En visite à Dakar, au début du mois, le Premier ministre mauritanien a voulu rassurer les autorités sénégalaises en affirmant que “tous les ressortissants du continent africain et de la sous-région” étaient “les bienvenus en Mauritanie”, alors que ce pays est critiqué pour son traitement des personnes migrantes.
La « gestion de la migration et de l’entrée à nos frontières » est menée de manière « normale et classique », a martelé le Premier ministre Moctar Ould Diay. Il s’exprimait le jeudi 8 janvier en réponse à une question d’une journaliste lors d’une conférence de presse au Sénégal, où il a effectué une visite officielle de deux jours. La Mauritanie, située sur la côte atlantique, est devenue ces dernières années un point de départ pour de nombreuses personnes migrantes venues de tout le continent et notamment du Sénégal.
Rappelons qu’au début 2025, une vaste campagne d’arrestations et de refoulements de personnes migrantes en situation irrégulière en Mauritanie avait suscité de vives critiques en Afrique de l’Ouest. Le gouvernement sénégalais s’était alors dit « indigné » des traitements subis par ses ressortissants migrants en Mauritanie. Nouakchott avait évoqué des actes de « routine » visant à régulariser leur situation et à lutter contre les réseaux de trafic de migrants.

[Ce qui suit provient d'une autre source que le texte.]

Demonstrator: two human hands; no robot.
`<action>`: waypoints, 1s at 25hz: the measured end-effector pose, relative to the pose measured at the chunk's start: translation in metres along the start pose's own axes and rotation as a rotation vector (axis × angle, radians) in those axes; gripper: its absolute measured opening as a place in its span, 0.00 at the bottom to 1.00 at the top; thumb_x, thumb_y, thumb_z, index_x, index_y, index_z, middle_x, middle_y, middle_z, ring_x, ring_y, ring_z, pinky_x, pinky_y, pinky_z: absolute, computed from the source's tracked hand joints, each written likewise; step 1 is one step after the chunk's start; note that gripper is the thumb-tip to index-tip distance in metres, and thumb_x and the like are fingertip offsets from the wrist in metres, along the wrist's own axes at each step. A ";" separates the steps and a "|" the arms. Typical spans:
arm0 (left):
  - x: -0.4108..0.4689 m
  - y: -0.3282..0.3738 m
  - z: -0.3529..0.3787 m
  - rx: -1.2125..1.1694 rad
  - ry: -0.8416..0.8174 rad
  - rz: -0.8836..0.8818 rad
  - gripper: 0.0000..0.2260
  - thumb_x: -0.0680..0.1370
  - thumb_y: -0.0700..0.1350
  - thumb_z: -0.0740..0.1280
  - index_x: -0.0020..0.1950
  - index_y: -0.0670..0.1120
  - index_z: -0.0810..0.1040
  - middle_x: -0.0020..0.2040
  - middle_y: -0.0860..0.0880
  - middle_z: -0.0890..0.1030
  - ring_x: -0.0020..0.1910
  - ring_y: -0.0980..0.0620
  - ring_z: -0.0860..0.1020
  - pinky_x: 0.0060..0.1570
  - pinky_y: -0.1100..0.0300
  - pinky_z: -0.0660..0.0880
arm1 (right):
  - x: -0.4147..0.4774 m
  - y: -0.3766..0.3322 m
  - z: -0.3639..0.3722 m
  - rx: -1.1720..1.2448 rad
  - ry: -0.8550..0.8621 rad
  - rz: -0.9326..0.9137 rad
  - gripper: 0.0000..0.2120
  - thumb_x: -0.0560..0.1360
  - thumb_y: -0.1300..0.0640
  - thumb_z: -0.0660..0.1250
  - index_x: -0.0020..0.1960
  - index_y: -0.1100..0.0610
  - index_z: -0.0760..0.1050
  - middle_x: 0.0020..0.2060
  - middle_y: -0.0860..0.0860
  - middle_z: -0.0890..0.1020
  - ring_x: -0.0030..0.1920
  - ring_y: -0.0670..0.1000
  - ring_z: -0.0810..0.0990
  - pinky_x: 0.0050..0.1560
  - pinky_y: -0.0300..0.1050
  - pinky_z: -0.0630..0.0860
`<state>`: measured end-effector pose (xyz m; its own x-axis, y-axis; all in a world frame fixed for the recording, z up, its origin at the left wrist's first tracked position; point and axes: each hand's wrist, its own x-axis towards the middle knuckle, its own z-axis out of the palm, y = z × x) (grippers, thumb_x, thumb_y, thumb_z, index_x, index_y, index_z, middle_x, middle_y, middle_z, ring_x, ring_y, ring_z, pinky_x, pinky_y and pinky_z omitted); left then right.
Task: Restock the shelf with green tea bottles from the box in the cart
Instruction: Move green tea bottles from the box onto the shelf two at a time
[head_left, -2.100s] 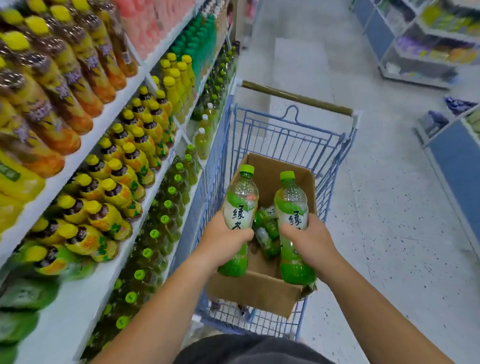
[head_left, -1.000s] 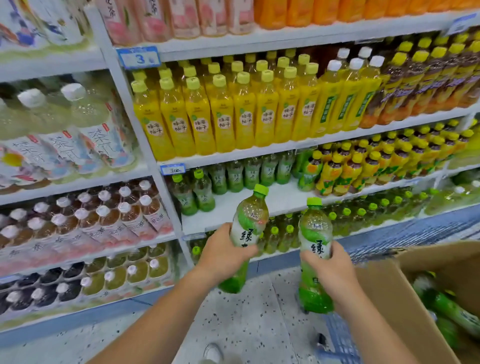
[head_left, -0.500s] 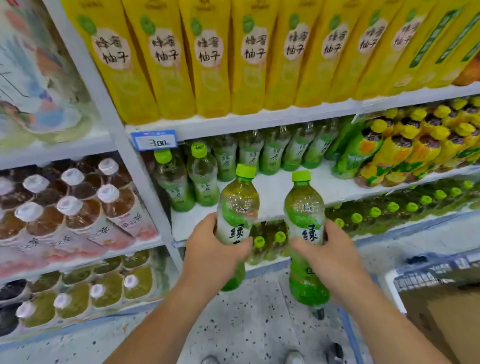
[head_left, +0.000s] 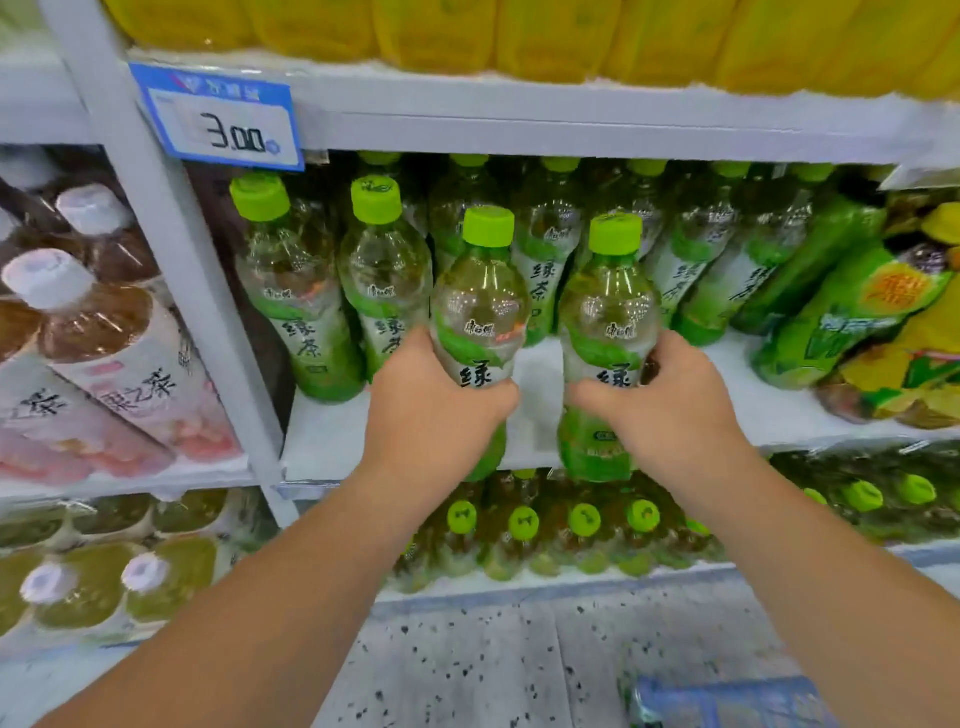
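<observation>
I hold two green tea bottles upright at the front edge of the white shelf. My left hand grips the left bottle around its lower label. The right bottle is in my right hand, also gripped low. Both have lime-green caps and clear tops. Two green tea bottles stand on the shelf to the left, and a row of them lines the back. The bottoms of my two bottles hang just in front of the shelf lip.
A blue price tag reading 3.00 hangs above left. Brown tea bottles fill the left bay behind a white upright. Green and yellow bottles lean at right. More green-capped bottles fill the shelf below. The blue cart's corner shows at bottom.
I turned from the cart to the shelf and moved in close. Both hands have carried the two bottles forward and up to the green tea shelf's front edge.
</observation>
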<state>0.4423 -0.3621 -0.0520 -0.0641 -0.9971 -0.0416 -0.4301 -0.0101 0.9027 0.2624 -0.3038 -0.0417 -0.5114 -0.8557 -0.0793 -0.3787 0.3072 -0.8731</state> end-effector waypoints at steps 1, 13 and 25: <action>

Dans un rapport publié en août 2025, l’ONG Human Rights Watch (HRW) a accusé les autorités mauritaniennes d’avoir commis de « graves violations des droits humains » à l’encontre de migrants et de demandeurs d’asile, entre 2020 et début 2025. En septembre 2025, le Rapporteur spécial de l’ONU sur les droits de l’Homme des migrants avait exhorté les autorités mauritaniennes à « mieux aligner les pratiques dans le pays sur les normes internationales en matière de droits humains » concernant les personnes migrantes.
Moctar Ould Diay a eu ce 8 janvier des entretiens avec son homologue sénégalais, le Premier ministre Ousmane Sonko. Les deux responsables ont surtout tenu à arrondir les angles : « La Mauritanie fait partie de son environnement global, la sous-région et le continent africain, et tous les ressortissants de ces pays sont les bienvenus en Mauritanie, c’est notre philosophie », avait déclaré le Premier ministre mauritanien. « Il faut le faire de manière ordonnée et en respectant la réglementation de la migration », a-t-il estimé.
De son côté, M. Ousmane Sonko a même “salué” les efforts menés ces derniers mois par Nouakchott à la frontière entre le Sénégal et la Mauritanie, qui ont permis la “régularisation de 28 000 Sénégalais”. Il précise davantage sa position : “On est passé de 2 000 et quelques à 28 000 Sénégalais régularisés en Mauritanie” depuis l’entrée en vigueur d’un accord le 1er juillet dernier, a-t-il souligné. “La vraie question, aujourd’hui”, a-t-il continué, “c’est le nombre d’Africains expulsés d’Europe et le nombre de visas refusés chaque année. Même aller et revenir est devenu presque impossible, y compris pour les élites”, a-t-il conclu avec fermeté.
Rappelons in fine que la Mauritanie et le Sénégal ont conclu le 2 juin dernier deux accords portant sur l’immigration : l’un sur la lutte contre l’immigration irrégulière, l’autre sur les conditions de séjour. Dans ce texte, Nouakchott et Dakar s’étaient notamment engagés “à lever tout obstacle à la libre circulation des ressortissants” de chacun des deux pays.